_Problem requirements:_ Each line of the data must be set down again without a single difference.

_Input data:_
────────

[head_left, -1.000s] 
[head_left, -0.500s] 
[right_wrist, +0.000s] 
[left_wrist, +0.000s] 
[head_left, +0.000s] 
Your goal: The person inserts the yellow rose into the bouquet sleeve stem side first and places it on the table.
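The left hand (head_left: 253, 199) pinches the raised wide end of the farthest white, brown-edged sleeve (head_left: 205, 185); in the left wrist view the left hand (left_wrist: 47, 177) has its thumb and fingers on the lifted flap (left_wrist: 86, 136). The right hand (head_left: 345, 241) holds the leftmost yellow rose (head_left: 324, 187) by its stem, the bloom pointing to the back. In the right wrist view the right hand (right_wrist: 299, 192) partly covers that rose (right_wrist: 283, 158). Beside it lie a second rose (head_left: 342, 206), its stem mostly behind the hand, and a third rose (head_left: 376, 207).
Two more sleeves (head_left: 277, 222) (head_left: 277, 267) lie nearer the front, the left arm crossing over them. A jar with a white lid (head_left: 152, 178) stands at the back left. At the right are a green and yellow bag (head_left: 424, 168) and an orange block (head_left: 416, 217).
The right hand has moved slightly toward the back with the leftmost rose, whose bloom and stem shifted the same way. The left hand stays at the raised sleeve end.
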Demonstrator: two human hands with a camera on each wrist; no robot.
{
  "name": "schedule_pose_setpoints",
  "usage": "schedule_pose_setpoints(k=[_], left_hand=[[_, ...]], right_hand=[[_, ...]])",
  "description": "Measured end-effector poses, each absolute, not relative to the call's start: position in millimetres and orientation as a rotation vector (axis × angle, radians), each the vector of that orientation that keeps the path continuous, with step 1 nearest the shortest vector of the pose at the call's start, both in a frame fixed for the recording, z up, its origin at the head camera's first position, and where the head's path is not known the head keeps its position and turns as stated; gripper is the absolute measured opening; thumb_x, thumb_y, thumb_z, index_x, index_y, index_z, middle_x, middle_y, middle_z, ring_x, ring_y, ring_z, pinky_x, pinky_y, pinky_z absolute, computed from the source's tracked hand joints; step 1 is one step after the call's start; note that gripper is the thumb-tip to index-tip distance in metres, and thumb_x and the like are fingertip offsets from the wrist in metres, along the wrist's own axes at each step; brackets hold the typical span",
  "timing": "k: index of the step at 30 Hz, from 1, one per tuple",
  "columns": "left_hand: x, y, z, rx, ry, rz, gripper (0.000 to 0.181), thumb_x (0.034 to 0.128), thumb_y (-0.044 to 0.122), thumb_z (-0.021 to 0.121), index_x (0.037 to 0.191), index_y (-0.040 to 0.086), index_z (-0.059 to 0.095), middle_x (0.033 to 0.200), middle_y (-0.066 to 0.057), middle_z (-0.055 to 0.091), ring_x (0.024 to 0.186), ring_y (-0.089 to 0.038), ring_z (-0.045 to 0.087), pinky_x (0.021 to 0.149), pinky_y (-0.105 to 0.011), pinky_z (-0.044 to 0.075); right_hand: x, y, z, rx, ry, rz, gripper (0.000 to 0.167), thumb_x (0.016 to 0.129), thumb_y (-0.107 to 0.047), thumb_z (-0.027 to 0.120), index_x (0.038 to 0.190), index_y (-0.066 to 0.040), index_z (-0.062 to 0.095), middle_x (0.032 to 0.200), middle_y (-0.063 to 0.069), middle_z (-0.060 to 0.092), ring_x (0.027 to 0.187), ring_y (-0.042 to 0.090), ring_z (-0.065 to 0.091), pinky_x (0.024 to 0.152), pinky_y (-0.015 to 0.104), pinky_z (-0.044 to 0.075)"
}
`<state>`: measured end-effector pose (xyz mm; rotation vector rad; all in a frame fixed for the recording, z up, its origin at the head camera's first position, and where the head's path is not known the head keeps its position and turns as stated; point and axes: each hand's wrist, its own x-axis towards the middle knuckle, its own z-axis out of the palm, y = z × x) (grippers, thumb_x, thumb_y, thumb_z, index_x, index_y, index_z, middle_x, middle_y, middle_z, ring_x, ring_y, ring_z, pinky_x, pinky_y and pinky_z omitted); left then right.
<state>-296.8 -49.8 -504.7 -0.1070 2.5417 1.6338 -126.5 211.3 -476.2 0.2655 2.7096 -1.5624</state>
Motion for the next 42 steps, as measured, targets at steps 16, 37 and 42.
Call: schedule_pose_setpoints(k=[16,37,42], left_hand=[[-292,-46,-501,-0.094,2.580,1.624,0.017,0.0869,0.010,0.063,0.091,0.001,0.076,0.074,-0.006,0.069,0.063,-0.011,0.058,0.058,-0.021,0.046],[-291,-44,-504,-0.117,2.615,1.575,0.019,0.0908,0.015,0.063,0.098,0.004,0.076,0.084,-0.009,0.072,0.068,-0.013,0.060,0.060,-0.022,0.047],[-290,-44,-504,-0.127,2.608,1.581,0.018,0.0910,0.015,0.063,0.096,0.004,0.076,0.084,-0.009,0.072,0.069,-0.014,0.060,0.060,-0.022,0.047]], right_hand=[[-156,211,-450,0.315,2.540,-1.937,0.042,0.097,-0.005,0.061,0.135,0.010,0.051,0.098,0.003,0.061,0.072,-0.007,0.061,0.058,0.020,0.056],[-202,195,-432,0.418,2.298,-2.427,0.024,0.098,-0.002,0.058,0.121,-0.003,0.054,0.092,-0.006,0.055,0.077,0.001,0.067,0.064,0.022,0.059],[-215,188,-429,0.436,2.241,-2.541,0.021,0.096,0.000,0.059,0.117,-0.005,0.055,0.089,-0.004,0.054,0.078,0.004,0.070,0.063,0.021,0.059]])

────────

_Solution to the problem:_
[head_left, -1.000s] 
[head_left, -0.500s] 
[right_wrist, +0.000s] 
[left_wrist, +0.000s] 
[head_left, +0.000s] 
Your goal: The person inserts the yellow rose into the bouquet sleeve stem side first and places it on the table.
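The left hand (head_left: 253, 199) pinches the raised wide end of the farthest white, brown-edged sleeve (head_left: 205, 185); in the left wrist view the left hand (left_wrist: 47, 177) has its thumb and fingers on the lifted flap (left_wrist: 86, 136). The right hand (head_left: 345, 241) holds the leftmost yellow rose (head_left: 324, 187) by its stem, the bloom pointing to the back. In the right wrist view the right hand (right_wrist: 299, 192) partly covers that rose (right_wrist: 283, 158). Beside it lie a second rose (head_left: 342, 206), its stem mostly behind the hand, and a third rose (head_left: 376, 207).
Two more sleeves (head_left: 277, 222) (head_left: 277, 267) lie nearer the front, the left arm crossing over them. A jar with a white lid (head_left: 152, 178) stands at the back left. At the right are a green and yellow bag (head_left: 424, 168) and an orange block (head_left: 416, 217).
The right hand has moved slightly toward the back with the leftmost rose, whose bloom and stem shifted the same way. The left hand stays at the raised sleeve end.
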Demonstrator: two human hands with a camera on each wrist; no robot.
{
  "name": "schedule_pose_setpoints",
  "usage": "schedule_pose_setpoints(k=[_], left_hand=[[_, ...]], right_hand=[[_, ...]])",
  "description": "Measured end-effector poses, each absolute, not relative to the call's start: position in millimetres and orientation as a rotation vector (axis × angle, radians), each the vector of that orientation that keeps the path continuous, with step 1 nearest the shortest vector of the pose at the call's start, both in a frame fixed for the recording, z up, its origin at the head camera's first position, and where the head's path is not known the head keeps its position and turns as stated; gripper is the absolute measured opening; thumb_x, thumb_y, thumb_z, index_x, index_y, index_z, middle_x, middle_y, middle_z, ring_x, ring_y, ring_z, pinky_x, pinky_y, pinky_z absolute, computed from the source's tracked hand joints; step 1 is one step after the call's start; note that gripper is the thumb-tip to index-tip distance in metres, and thumb_x and the like are fingertip offsets from the wrist in metres, along the wrist's own axes at each step; brackets hold the typical span",
  "timing": "k: index of the step at 30 Hz, from 1, one per tuple",
  "columns": "left_hand: x, y, z, rx, ry, rz, gripper (0.000 to 0.181), thumb_x (0.034 to 0.128), thumb_y (-0.044 to 0.122), thumb_z (-0.021 to 0.121), index_x (0.037 to 0.191), index_y (-0.040 to 0.086), index_z (-0.059 to 0.095), middle_x (0.033 to 0.200), middle_y (-0.066 to 0.057), middle_z (-0.055 to 0.091), ring_x (0.024 to 0.186), ring_y (-0.089 to 0.038), ring_z (-0.045 to 0.087), pinky_x (0.021 to 0.149), pinky_y (-0.105 to 0.011), pinky_z (-0.044 to 0.075); right_hand: x, y, z, rx, ry, rz, gripper (0.000 to 0.167), thumb_x (0.016 to 0.129), thumb_y (-0.107 to 0.047), thumb_z (-0.027 to 0.120), index_x (0.038 to 0.190), index_y (-0.066 to 0.040), index_z (-0.062 to 0.095), middle_x (0.032 to 0.200), middle_y (-0.063 to 0.069), middle_z (-0.060 to 0.092), ring_x (0.027 to 0.187), ring_y (-0.042 to 0.090), ring_z (-0.065 to 0.091), pinky_x (0.024 to 0.152), pinky_y (-0.015 to 0.104), pinky_z (-0.044 to 0.075)"
}
`<state>`: measured end-effector pose (xyz mm; rotation vector rad; all in a frame fixed for the recording, z up, its origin at the head camera's first position, and where the head's path is not known the head keeps its position and turns as stated; point and axes: each hand's wrist, its own x-axis towards the middle knuckle, its own z-axis out of the palm, y = z × x) (grippers, thumb_x, thumb_y, thumb_z, index_x, index_y, index_z, middle_x, middle_y, middle_z, ring_x, ring_y, ring_z, pinky_x, pinky_y and pinky_z omitted); left then right.
<state>-296.8 -49.8 -504.7 -0.1070 2.5417 1.6338 -126.5 211.3 -476.2 0.2655 2.7096 -1.5624</state>
Motion for the next 42 steps, as measured, targets at steps 16, 37 and 42.
Call: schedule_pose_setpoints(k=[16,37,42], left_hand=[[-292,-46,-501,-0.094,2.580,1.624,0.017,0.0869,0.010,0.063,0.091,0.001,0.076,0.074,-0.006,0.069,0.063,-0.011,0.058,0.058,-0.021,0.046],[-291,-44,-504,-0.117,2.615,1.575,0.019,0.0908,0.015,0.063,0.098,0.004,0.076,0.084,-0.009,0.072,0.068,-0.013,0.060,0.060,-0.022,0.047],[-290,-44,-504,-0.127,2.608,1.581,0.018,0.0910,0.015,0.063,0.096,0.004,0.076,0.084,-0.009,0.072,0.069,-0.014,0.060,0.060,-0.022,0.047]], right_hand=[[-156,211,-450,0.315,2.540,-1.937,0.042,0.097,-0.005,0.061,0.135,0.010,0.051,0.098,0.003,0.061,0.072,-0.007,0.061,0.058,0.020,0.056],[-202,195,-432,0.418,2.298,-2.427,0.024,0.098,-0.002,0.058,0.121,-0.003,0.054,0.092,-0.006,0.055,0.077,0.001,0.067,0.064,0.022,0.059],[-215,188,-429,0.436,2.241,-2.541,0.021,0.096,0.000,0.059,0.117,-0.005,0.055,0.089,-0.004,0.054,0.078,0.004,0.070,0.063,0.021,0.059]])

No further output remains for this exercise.